▶ _Task objective_
Take the data below and filter it for lines containing the word "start"; show each line found.

▶ _Information provided_
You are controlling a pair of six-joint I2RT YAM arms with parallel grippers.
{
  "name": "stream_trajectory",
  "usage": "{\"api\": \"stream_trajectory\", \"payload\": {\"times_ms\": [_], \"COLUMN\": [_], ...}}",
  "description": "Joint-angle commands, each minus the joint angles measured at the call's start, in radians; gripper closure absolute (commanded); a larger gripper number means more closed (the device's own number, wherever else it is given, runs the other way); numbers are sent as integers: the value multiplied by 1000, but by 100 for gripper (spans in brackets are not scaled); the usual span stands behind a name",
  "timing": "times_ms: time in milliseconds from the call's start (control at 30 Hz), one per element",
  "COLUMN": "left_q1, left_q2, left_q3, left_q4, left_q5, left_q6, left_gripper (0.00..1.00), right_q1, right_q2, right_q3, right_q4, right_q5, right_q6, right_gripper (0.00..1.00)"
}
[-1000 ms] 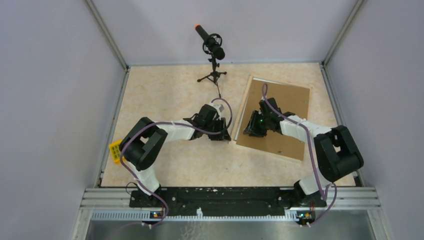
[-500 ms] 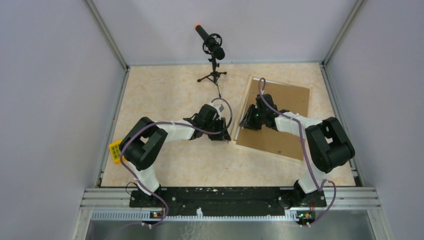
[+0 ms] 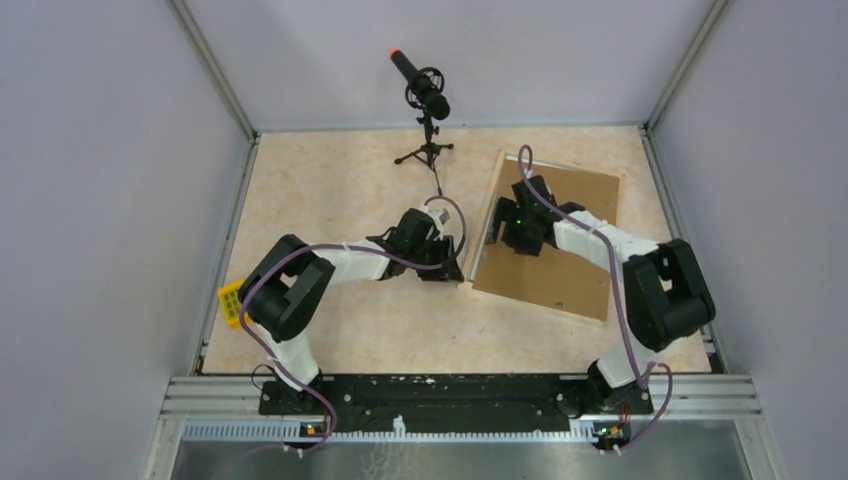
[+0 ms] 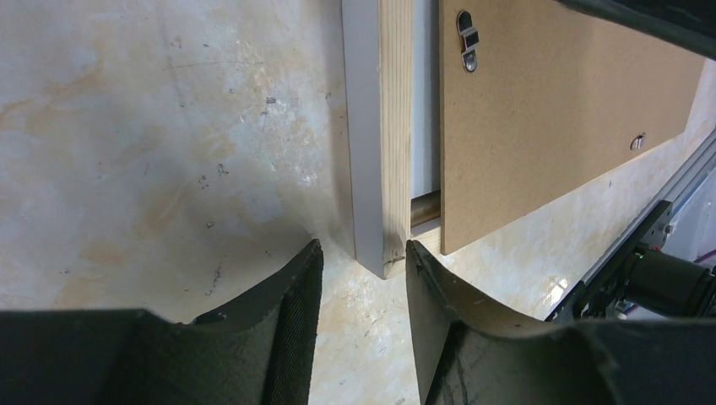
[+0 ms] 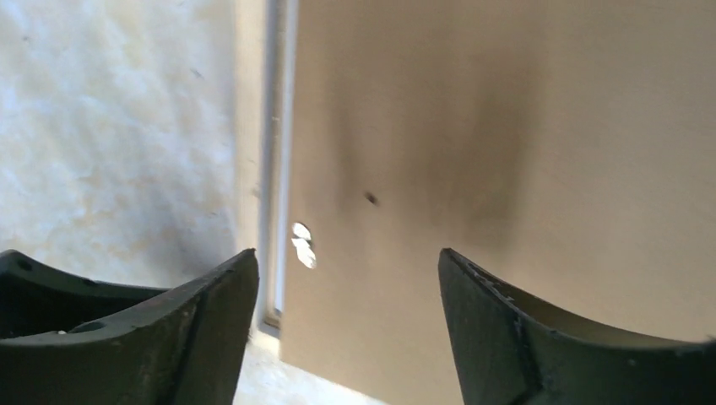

▶ _Answer to the problem_
  "description": "Joint-angle commands, each minus the joint angles measured at the call's start, in radians; gripper closure absolute (commanded); a larger gripper number means more closed (the device's own number, wherever else it is given, runs the other way); numbers are sent as integers: the value multiplied by 1000, but by 100 for gripper (spans in brackets are not scaled); the usual span stands behind a name",
  "timing": "times_ms: time in milliseconds from the call's start (control at 30 Hz), one per element",

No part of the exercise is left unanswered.